New middleware from Fujitsu has achieved more than a 2x increase in GPU computational efficiency for artificial intelligence (AI) workloads in trials according to the company, which designed the technology specifically to help solve the issue of GPU limitations and shortages related to computing demands of AI.

The goal of the middleware, which was released today to customers globally, is to improve resource allocation and memory management across various platforms and applications that use AI, according to a press release. Fujitsu already has been piloting it with various partners, with more technology trials planned to begin this month.

Fujitsu began testing its new middleware with AWL, Xtreme-D, and Morgenrot in May, with results demonstrating up to a 2.25x increase in computational efficiency when running AI workloads, the company said. The partners also saw a substantial increase in the number of concurrently handled AI processes across diverse cloud environments and servers when using the middleware.

“By enabling GPU sharing between multiple jobs, we achieved a remarkable near 10% reduction in overall execution time compared to running jobs sequentially on two GPUs,” observed Hisashi Ito, CTO of Morgenrot, in a press statement. “This parallel processing capability [allowed for] simultaneous execution of long training sessions for model building and shorter inference/testing tasks, all within constrained resources.”

This month, Tradom also will begin trials using the new product, while Sakura Internet is in the process of a conducting a feasibility study on the use of the technology for its data center operations, according to Fujitsu.

AI processing optimization

GPUs are better suited to AI processing than CPUs, and thus their use had been increasing dramatically. However, this also has driven up data center power consumption considerably and created a shortage of GPUs, and companies are looking for alternative solutions to optimize AI workloads.

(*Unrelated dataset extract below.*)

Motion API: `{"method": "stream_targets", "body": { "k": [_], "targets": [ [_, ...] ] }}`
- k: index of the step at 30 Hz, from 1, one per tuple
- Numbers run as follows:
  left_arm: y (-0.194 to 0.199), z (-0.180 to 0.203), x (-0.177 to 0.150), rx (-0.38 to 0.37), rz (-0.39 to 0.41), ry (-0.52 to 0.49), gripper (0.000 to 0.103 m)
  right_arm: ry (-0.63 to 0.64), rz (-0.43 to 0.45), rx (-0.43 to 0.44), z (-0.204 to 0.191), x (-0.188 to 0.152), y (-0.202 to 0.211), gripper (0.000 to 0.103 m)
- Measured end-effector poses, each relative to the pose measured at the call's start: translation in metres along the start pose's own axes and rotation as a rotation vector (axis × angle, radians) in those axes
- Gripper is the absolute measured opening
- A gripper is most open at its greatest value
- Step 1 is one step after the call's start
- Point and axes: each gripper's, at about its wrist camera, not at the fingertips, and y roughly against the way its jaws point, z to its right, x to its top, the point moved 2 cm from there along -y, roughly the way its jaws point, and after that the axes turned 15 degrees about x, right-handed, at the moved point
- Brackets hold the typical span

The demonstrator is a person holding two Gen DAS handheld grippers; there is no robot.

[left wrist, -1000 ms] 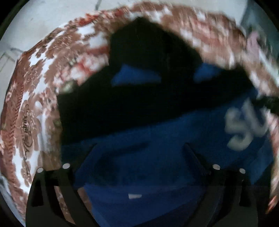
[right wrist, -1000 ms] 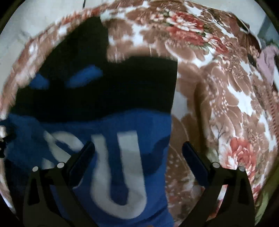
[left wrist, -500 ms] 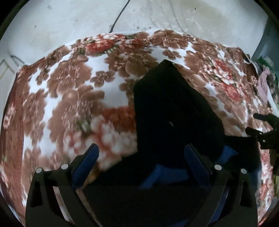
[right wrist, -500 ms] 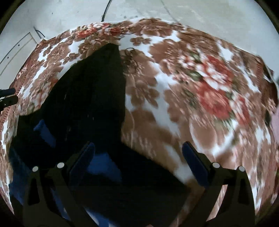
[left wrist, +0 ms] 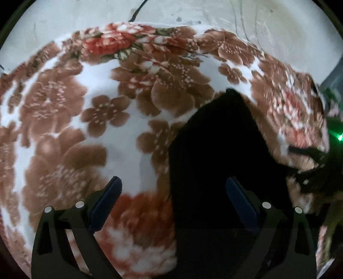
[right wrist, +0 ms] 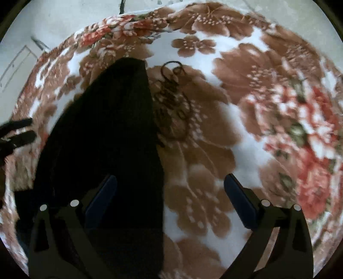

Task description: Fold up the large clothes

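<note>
A black part of the garment [left wrist: 223, 154] lies flat on the floral blanket [left wrist: 85, 128], running from the lower middle up to a rounded end. My left gripper [left wrist: 173, 193] hovers open over its left edge, nothing between the fingers. In the right wrist view the same black cloth [right wrist: 103, 139] fills the left half, and my right gripper [right wrist: 170, 191] is open above its right edge, also holding nothing. The garment's blue part is out of sight. The other gripper's black fingers [right wrist: 19, 131] show at the left rim of the right wrist view.
The brown, red and white floral blanket [right wrist: 257, 107] covers a bed-like surface with a pale wall [left wrist: 193, 12] behind it. A thin dark cable [left wrist: 139, 10] runs up the wall. A green light [left wrist: 339, 136] glows at the right rim.
Both grippers have travelled forward from the blue lettered body of the garment up along its black part. The blue cloth has dropped out of view. Both stayed open.
</note>
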Motion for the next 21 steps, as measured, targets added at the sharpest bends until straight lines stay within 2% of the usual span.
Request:
{"method": "stream_targets", "body": {
  "k": [3, 7, 9, 12, 13, 14, 15, 16, 17, 21],
  "targets": [
    [-0.018, 0.008, 0.013, -0.028, -0.031, -0.017, 0.093, -0.007, -0.008, 0.023, 0.003, 0.011, -0.013, 0.098],
    [-0.041, 0.014, 0.016, -0.064, -0.099, -0.033, 0.074, -0.043, -0.022, 0.089, 0.010, 0.017, -0.026, 0.098],
    [-0.051, 0.014, 0.014, -0.087, -0.128, -0.032, 0.070, -0.048, -0.038, 0.095, 0.014, 0.018, -0.033, 0.098],
    [-0.054, 0.017, 0.013, -0.132, -0.135, -0.027, 0.041, -0.039, -0.048, 0.132, 0.011, 0.020, -0.036, 0.077],
    [-0.052, 0.020, 0.013, -0.126, -0.124, -0.036, 0.031, -0.012, -0.051, 0.137, 0.007, 0.021, -0.036, 0.059],
    [-0.049, 0.022, 0.014, -0.124, -0.114, -0.049, 0.025, 0.006, -0.050, 0.130, 0.003, 0.021, -0.035, 0.047],
    [-0.047, 0.024, 0.014, -0.115, -0.105, -0.059, 0.020, 0.021, -0.040, 0.105, 0.000, 0.022, -0.033, 0.040],
    [-0.045, 0.024, 0.015, -0.101, -0.100, -0.063, 0.009, 0.032, -0.027, 0.085, -0.002, 0.023, -0.031, 0.024],
    [-0.043, 0.023, 0.016, -0.100, -0.093, -0.062, 0.009, 0.038, -0.018, 0.089, -0.004, 0.023, -0.029, 0.018],
    [-0.018, 0.021, 0.015, -0.134, -0.029, -0.051, 0.008, 0.098, 0.020, 0.068, -0.017, 0.019, -0.016, 0.011]
  ]
}}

“The rapid expansion of compute infrastructure to support training for genAI has created a major electrical power availability challenge,” said a Gartner research note on emerging technologies for energy-efficient generative AI compute systems by researchers Gaurav Gupta, Menglin Cao, Alan Priestley, Akhil Singh, and Joseph Unsworth.

This means those running AI data centers must find solutions to the problem now to mitigate the challenges for their operations, which include increased costs, insufficient power availability, and poorer sustainability performance.  “All of these will be eventually passed on to data center operators’ customers and end users,” the researchers noted.

At the same time, data centers must balance the bottlenecks in performance that the drive to GPU-assisted AI is causing, noted Eckhardt Fischer, senior research analyst for IDC. “Any improvement in the computer system to reduce this bottleneck will generally show a corresponding improvement in output,” he observed.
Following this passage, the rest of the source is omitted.